Los contagios en Alemania continúan en ascenso. / efe

Alemania espera para Navidad el punto álgido de la actual ola del coronavirus

El Bundestag votará la vacunación obligatoria previsiblemente a principios de 2022

JUAN CARLOS BARRENA Corresponsal en Berlín

La cuarta ola de coronavirus que azota Alemania, donde el número de contagios supero de nuevo los 74.000 casos en las últimas 24 horas, alcanzará su punto álgido en Navidad. Alemania superará entonces «claramente» la cifra de 5.000 pacientes con covid en las unidades de cuidados intensivos, aunque las drásticas medidas tomadas la jornada anterior para contener la pandemia por la canciller federal en funciones, Angela Merkel, su virtual sucesor Olaf Scholz y los primeros ministros de los 16 estados federados tengan efecto, advirtió este viernes el ministro federal de Sanidad saliente, Jens Spahn. El político conservador reconoció que «debíamos haber tomado estas decisiones en el trato con los ciudadanos no vacunados mucho antes», ante las medidas acordadas para marginarlos de la vida social en todo el país. Pese a todo se mostró satisfecho con el endurecimiento de esas medidas. «Alemania se toma la situación en serio. El estado federal y los federados afrontan unidos la cuarta ola.
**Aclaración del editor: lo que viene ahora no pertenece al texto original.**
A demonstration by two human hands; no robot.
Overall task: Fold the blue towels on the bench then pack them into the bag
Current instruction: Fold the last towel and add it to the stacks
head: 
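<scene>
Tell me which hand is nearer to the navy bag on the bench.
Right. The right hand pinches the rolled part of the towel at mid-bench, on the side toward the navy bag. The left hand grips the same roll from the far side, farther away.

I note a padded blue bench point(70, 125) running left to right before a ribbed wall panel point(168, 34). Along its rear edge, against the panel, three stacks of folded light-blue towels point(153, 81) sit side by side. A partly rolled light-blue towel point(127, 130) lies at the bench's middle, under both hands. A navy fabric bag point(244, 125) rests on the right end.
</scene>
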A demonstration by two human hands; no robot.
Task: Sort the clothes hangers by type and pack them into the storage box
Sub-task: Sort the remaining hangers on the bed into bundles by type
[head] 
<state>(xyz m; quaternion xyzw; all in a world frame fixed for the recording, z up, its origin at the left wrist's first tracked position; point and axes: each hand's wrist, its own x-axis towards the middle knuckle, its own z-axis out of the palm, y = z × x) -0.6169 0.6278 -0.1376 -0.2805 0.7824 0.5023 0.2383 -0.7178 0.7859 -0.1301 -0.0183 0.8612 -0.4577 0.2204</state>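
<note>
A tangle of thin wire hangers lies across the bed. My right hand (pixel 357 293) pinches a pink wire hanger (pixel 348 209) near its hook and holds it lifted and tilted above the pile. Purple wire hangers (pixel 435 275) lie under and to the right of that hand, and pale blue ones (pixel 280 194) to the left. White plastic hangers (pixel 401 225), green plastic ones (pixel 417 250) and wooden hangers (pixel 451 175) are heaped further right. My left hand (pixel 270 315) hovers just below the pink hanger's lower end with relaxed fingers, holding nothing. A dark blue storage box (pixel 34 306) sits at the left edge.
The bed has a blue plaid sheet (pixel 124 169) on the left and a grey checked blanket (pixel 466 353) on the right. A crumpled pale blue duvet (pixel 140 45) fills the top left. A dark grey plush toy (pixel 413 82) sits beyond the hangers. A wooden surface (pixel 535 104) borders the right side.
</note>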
Nuestras advertencias han ayudado. Estas decisiones llegan tarde, para muchos demasiado tarde. Pero al menos se han tomado», añadió Spahn.

También Lothar Wieler, presidente del Instituto Robert Koch (RKI), se mostró preocupado por la actual situación. «El número de casos sigue siendo demasiado elevado», con algo más del 1% de la población total infectada y unos 4.800 pacientes en las UCIs. «La cifra aumentará», auguró el jefe del instituto responsable de coordinar la lucha contra la pandemia, quien advirtió de que la cifra de fallecidos crecerá a diario en las próximas semanas. Igualmente destacó que «aún no podemos valorar ómicron», una variante que puede resultar, dijo, más contagiosa e infectar con mayor facilidad a vacunados y sanados. Para afrontar la cuarta ola que afecta a Alemania, «necesitamos una alta tasa de vacunación y una incidencia baja», dijo Wieler, quien apeló de nuevo a la población para que se inmunice, cuando todavía no se ha conseguido administrar la pauta completa al 70% de los ciudadanos.

Entre tanto, se ha abierto el camino a la vacunación obligatoria de todos los ciudadanos, que defienden tanto Merkel como Scholz y el hasta hace poco escéptico con esa medida Christian Lindner, líder del Partido Liberal y próximo ministro federal de Finanzas. Steffen Seibert, portavoz oficial del ejecutivo saliente, anunció hoy que «estamos preparando el camino para que el Bundestag tome una decisión a principios del año próximo, aunque todo queda completamente en manos de los diputados». Scholz, que será elegido canciller federal el miércoles próximo por la cámara baja alemana, anunció ya que los parlamentarios estarán libres de la disciplina de partido en esa votación y que solo dependerán de su propia conciencia. Seibert destacó que se espera un pronunciamiento sobre la vacunación obligatoria por parte del Consejo Ético Alemán. Varios de sus miembros mantienen posturas contrarias sobre esa drástica medida, que reclaman también, entre tanto, los primeros ministros de la mayoría de los estados federados.

Seibert reconoció además la gravedad actual de la situación pandémica de Alemania y que se trata de «un suceso infeccioso sin precedentes» en todo el país. «Es un hecho que a diario hay pacientes que son trasladados en avión por toda Alemania», dijo el portavoz gubernamental en referencia a los vuelos que realizan aviones medicalizados del ejército federal para llevar enfermos de covid en estado crítico desde hospitales saturados, sobre todo en el sur y este del país, a centro médicos al norte y el oeste. Pese al endurecimiento de las medidas para frenar la propagación del virus en Alemania, muchos expertos las consideran insuficientes. El presidente del Colegio Federal de Médicos, Klaus Reinhardt, exigió más mano dura para romper la cuarta ola. «Para proteger al sistema sanitario de una saturación deberían haberse tomado a nuestro juicio medidas más amplias», dijo Reinhardt, para quien no basta con aislar a los no vacunados. Para entrar en bares y restaurantes o tener acceso a espectáculos deportivos y culturales en lugares cerrados, exigió que los vacunados y sanados deban presentar también un test negativo reciente, así como el control exhaustivo del cumplimiento de las condiciones establecidas para acceder a esos locales con la aplicación de penas severas a quienes no lo hagan.